Firefighter Tomi DeSoto checks the gauges on the pumper truck at the Cubero Fire Station. (Photo by Jerry WIlson/Independent)

By Jim Tiffin
Staff Writer

GRANTS — Before 1995, the rural Village of Cubero had no local fire department. Since then, the Cubero Volunteer Fire Department (CVFD), now with 10 fully-trained members, has provided responses to fires, medical emergencies and hazardous material spills.

Serving a community of 400-500 people, the fire department has grown from one small pickup truck with a portable slide-in apparatus for fighting fires to two fire engines, a tanker and a brush fire truck.

In addition to equipment, "The fire department has a paramedic, an intermediate EMT, a basic EMT and two EMT first responders," said Betty DeSoto, the department's secretary, EMT and the only female firefighter.

For the DeSotos, firefighting and EMT responses are a family affair.

Her husband, Joseph DeSoto, is an adjunct trainer for the state's firefighting school in Socorro and her daughter, Tomasita, who works at Mt.

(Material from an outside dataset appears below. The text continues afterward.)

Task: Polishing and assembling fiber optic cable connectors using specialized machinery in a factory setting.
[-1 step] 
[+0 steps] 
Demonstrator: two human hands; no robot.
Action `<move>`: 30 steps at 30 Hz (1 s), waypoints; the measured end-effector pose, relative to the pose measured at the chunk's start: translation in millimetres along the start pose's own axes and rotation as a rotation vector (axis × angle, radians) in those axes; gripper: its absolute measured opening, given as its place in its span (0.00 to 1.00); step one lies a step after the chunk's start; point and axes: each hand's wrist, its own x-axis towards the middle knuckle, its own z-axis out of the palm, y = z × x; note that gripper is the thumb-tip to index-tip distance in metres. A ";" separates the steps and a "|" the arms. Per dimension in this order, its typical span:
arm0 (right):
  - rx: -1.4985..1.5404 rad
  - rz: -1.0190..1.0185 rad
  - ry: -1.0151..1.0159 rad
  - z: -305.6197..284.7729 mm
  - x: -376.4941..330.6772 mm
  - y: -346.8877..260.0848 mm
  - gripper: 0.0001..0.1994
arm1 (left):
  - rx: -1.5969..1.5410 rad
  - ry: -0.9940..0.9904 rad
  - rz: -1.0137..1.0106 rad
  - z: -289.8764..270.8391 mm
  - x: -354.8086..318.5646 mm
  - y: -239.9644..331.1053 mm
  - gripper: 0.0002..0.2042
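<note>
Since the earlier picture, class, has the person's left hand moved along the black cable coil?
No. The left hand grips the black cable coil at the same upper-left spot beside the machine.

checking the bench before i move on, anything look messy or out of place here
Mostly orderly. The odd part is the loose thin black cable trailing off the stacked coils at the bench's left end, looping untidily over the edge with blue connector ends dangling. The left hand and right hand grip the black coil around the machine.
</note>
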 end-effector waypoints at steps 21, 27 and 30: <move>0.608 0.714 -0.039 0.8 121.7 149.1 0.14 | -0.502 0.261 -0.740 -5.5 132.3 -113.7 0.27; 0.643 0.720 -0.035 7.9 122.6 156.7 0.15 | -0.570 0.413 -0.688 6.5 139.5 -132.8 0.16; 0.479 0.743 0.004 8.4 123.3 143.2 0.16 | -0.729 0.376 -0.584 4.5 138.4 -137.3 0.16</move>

Taylor Ambulance, is an EMT and an instructor at the University of New Mexico's Emergency Medical Services school in Albuquerque.

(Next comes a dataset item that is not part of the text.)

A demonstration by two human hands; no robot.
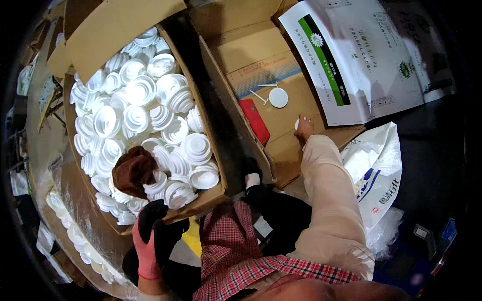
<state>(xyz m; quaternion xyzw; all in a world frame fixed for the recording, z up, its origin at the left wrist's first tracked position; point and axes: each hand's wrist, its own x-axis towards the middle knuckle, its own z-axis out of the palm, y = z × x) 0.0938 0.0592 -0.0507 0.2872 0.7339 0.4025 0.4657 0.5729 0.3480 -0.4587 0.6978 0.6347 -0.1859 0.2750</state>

A $55,000 grant from the state legislature last year has allowed the department to seek a location to build a new fire station. The current station is so small, parking the vehicles takes a special talent and possibly puzzle solving skills.

"We have to wait until someone (shows up) who knows how to back the vehicles into the building so they will all fit, otherwise they sit outside," DeSoto said.

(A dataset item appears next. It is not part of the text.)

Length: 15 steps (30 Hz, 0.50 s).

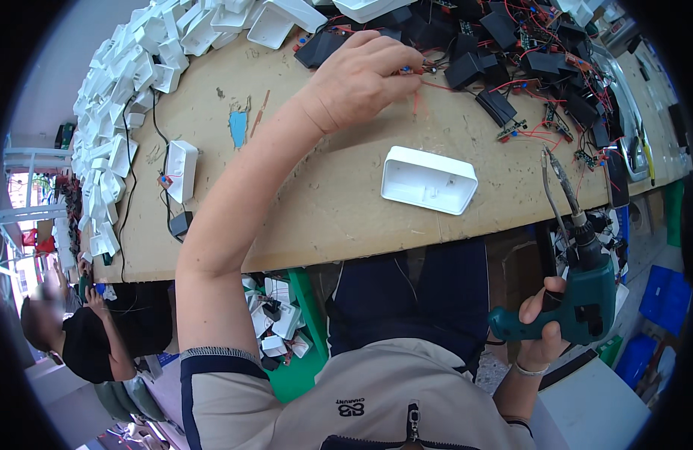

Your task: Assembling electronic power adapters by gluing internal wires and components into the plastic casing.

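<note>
My left hand (361,81) reaches across the table to the near edge of a pile of black box modules (466,71) with circuit boards and red wires. Its fingers are pinched round a small red-and-blue electronic part (406,70), mostly covered by them, with a red wire hanging below. At the right, off the table's front edge, my right hand (545,319) is wrapped round the handle of a green soldering gun (586,300). The gun's long dark tip points up toward the pile. Between the hands, an open white plastic case (429,181) lies on the table with its hollow side showing.
White cases (144,67) are heaped along the table's left and far sides. Another white case (181,171) lies at the left by black cables and a small black block (181,223). Below the table edge is a green bin (305,360) of parts. A co-worker (99,337) sits at the left.
</note>
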Each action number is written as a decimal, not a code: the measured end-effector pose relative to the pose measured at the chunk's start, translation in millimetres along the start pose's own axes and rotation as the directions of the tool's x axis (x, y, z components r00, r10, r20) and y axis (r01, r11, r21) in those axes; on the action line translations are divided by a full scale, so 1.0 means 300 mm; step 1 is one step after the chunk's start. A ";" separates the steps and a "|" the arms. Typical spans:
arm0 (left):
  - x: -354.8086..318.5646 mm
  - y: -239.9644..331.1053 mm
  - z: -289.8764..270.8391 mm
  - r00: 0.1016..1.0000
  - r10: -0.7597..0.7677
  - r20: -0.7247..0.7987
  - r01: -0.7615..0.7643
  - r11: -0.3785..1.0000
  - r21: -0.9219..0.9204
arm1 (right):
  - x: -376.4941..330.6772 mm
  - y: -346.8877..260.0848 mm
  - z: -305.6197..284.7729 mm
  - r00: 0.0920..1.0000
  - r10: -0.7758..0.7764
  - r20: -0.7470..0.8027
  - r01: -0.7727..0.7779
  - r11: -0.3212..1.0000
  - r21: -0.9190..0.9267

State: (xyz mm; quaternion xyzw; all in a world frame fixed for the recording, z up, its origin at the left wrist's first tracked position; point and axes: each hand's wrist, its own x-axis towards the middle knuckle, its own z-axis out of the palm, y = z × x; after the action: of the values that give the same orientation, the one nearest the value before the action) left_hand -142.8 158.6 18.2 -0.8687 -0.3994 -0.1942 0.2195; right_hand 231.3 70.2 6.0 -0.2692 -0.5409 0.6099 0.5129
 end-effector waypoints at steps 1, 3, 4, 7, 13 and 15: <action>0.003 -0.001 0.002 0.988 -0.097 -0.119 0.083 0.989 -0.123 | 0.002 0.001 0.000 1.000 -0.006 0.014 0.006 1.000 0.006; 0.026 0.003 -0.008 0.839 -0.407 -0.360 0.242 0.873 -0.423 | 0.004 -0.002 0.005 1.000 -0.007 0.011 0.007 1.000 0.010; 0.029 0.012 -0.032 0.718 -0.600 -0.353 0.278 0.712 -0.645 | 0.005 -0.003 0.007 1.000 -0.007 0.009 0.006 1.000 0.015; 0.078 0.045 -0.175 0.199 -0.968 -0.155 0.009 0.160 -0.987 | 0.013 0.008 0.012 1.000 -0.004 0.014 0.003 0.996 0.090; -0.153 0.062 -0.438 0.454 -0.813 -0.363 0.092 0.449 -0.889 | 0.039 0.028 0.063 0.997 0.009 0.070 -0.023 0.979 0.200; -0.110 0.229 -0.547 0.387 -0.887 -0.251 0.279 0.372 -0.885 | 0.046 0.032 0.090 0.993 0.049 0.103 -0.075 0.963 0.257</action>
State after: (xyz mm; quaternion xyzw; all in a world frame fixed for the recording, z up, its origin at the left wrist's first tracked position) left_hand -135.8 10.2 121.5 -0.4900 -0.4770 -0.7220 -0.1051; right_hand 199.6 73.5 7.6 -0.1866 -0.4712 0.7037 0.4980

The department needs about $200,000 and will be asking the legislature for additional funding in the 2006 session, she said.

Cubero is not unlike many rural villages. It has homes, two bars, a church, a post office, a school and a welding shop.

The only grocery store, which was in the process of being converted into a cultural center, burned down in 1996 or 1997, she said.

"That was our first really big fire,"she said.

Residents now travel to the Villa de Cubero store and gas station on U.S. Highway 66 just west of the community, or to Grants about 20 miles west for the majority of their shopping.

The volunteers all have day jobs, and most of them work out of town; so when an incident occurs during a weekday, it's certain who will show up.

"I do and my husband," DeSoto said laughing.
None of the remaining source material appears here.